The market can also rely on the fact people are still getting married, meaning that, while spending on clothing may have slipped in other categories during the recession, occasionwear remains a key buy in the shopper’s calendar.
Total number of marriages in UK in 2008 235,794
January to March 11.8%
April to June 27.3%
July to September 42.5%
October to December 18.4%
Source: Office for National Statistics
“The market has remained stable over the past three years of recession and is obviously directly related to the number of weddings in the UK, which has remained constant,” says Barry Waterman, chairman of eveningwear and occasionwear brand John Charles.
Alexon Group chief executive Jane McNally shares Waterman’s view: “People have been making do with daywear but there is a must-have factor around buying something for a special event.”
She adds that there are also opportunities for retailers to sell occasionwear year-round. “When we were looking at launching occasionwear [in Kaliko] we looked at figures (see table, below) showing the number of weddings throughout the year and it is actually more evenly spread than you would think, showing people will be buying outfits all year round.”
So, will this year’s big event lead to a rush to snap up royal wedding-inspired dresses?
Many are not banking on it. Most share the view that, while the royal nuptials might serve to lift the general mood of the nation, it is unlikely to change shopping habits and prompt people to make additional or unplanned purchases of occasionwear.
Hadji says: “If people are planning to buy new things to wear to a wedding or special occasion they will do so regardless of whether they watched the wedding on TV and what they saw.”

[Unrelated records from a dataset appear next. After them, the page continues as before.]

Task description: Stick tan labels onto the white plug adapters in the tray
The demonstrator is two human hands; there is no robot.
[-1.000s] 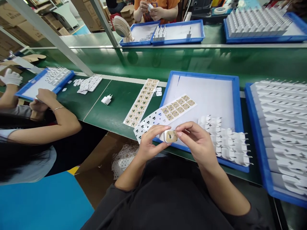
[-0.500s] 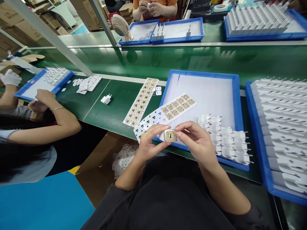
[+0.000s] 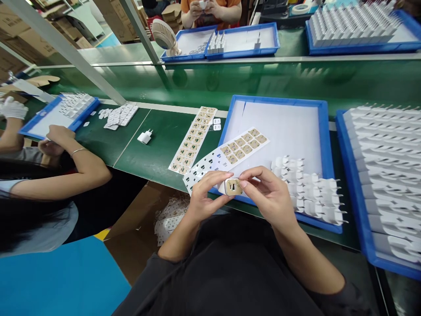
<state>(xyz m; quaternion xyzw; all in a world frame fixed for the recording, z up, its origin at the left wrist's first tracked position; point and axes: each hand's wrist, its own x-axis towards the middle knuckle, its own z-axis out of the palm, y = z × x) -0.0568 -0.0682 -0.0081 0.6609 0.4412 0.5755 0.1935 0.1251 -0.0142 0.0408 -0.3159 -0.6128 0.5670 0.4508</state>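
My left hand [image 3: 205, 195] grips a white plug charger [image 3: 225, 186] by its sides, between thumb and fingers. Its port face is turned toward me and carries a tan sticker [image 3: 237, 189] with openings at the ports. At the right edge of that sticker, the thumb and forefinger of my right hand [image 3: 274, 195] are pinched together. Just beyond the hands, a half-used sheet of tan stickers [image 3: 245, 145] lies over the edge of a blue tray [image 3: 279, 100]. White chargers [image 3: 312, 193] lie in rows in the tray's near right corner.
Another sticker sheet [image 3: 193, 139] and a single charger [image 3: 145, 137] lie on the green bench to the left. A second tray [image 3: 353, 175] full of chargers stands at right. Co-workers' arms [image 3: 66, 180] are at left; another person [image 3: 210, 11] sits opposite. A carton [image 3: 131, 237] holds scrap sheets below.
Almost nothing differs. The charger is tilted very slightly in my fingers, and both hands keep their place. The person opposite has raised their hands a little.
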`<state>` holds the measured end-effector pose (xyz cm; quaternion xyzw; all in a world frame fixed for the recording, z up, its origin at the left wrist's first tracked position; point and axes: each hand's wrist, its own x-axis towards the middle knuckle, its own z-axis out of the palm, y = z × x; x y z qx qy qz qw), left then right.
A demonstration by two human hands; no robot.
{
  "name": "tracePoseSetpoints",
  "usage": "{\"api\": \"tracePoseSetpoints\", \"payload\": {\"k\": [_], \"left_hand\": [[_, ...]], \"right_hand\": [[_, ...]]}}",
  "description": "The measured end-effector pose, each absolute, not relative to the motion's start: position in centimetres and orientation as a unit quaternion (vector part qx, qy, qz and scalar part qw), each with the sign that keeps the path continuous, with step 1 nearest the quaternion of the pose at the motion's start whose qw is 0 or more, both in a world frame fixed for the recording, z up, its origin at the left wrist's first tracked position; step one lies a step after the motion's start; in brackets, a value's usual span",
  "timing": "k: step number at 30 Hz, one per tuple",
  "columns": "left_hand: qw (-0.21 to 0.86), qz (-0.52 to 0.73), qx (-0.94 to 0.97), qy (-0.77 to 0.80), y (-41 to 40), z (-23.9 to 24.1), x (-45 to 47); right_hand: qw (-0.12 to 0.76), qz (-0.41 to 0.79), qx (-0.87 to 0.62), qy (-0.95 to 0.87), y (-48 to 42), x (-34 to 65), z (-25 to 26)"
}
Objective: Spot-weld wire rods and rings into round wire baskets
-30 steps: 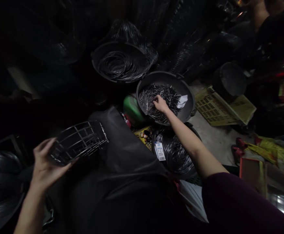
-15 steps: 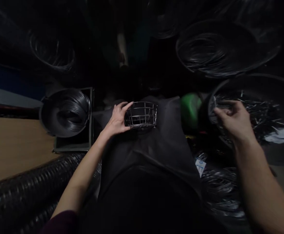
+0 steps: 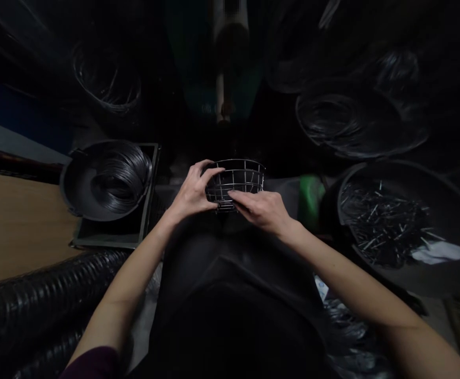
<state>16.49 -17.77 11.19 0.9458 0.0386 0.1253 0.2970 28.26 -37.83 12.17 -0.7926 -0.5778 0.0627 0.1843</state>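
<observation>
A small curved wire basket [image 3: 249, 176], made of crossed thin metal wires, is held up in front of my dark apron. My left hand [image 3: 192, 189] grips its left side, thumb low and fingers over the top. At the basket's near lower edge my right hand [image 3: 263, 208] has thumb and fingers pinched together, touching or very close to the wires. What sits in that pinch, perhaps a short wire, is too small and dark to tell. To the right, a wide black basin [image 3: 411, 279] holds many short metal wire pieces [image 3: 383, 221].
On the left, a black bucket [image 3: 72, 192] with coiled wire [image 3: 121, 173] rests on a framed crate [image 3: 107, 243]. Stacked round wire goods [image 3: 52, 289] lie at lower left. A white scrap [image 3: 439, 252] lies in the basin; a green object [image 3: 309, 200] is beside it. Another wire-filled tub [image 3: 332, 118] stands behind.
My right hand has moved left from above the basin of wire pieces to the wire basket. My left hand still holds the basket. The head view has shifted slightly.
</observation>
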Motion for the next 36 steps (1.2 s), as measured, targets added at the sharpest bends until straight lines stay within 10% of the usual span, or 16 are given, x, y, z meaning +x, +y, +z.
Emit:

Axiaq agrees: “I doubt the royal wedding will boost sales. It will only be a minority that think to go and buy something new because they have been inspired.”
However, Polly Blakeney-Edwards, owner of occasionwear indie Compton House of Fashion in Wedmore, near Bristol, which stocks brands including John Charles, Linea Raffaelli, Paule Vasseur and Ispirato, sold a John Charles outfit to a customer who was attending the royal wedding. She says: “We’ve been really busy over the last three months so I don’t think people [were] necessarily waiting to see what [was] worn at the royal wedding, but maybe there will be some trends that translate, if people like what they see.”
Where shoppers are buying occasionwear, dresses are the most popular item, far more so than separates such as skirts and tops.
Stacey Booth, chief executive of Betty Barclay International, which also owns occasionwear brand Vera Mont, says: “In particular dresses have been the best-selling style, as they can be worn several ways with a different jacket or bolero.”
Blakeney-Edwards adds: “When I was buying for spring 11, I was worried as I thought there were far too many ruched dresses with bolero jackets, but they are selling so people obviously like them. If I look at all of the brands we stock, they all have pieces in strong colours so that is obviously the trend at the moment.”
Brands and retailers agree that despite the recent dip in volume, the outlook for the market is good.
The administration of CDU, which cited poor trading for its demise, is not indicative of what is happening in the market as a whole, says Hadji. “What happened to CDU is due to how the business was run,” he says. “I feel very strongly about that and people shouldn’t think it is because occasionwear isn’t selling - it is.”
Waterman says indies are in a unique position to command the occasionwear market. “It is a highly specialised market of a fairly large-ticket item, well handled at present by independent retailers,” he says. “Success in this market is down to old-fashioned values that still prevail.”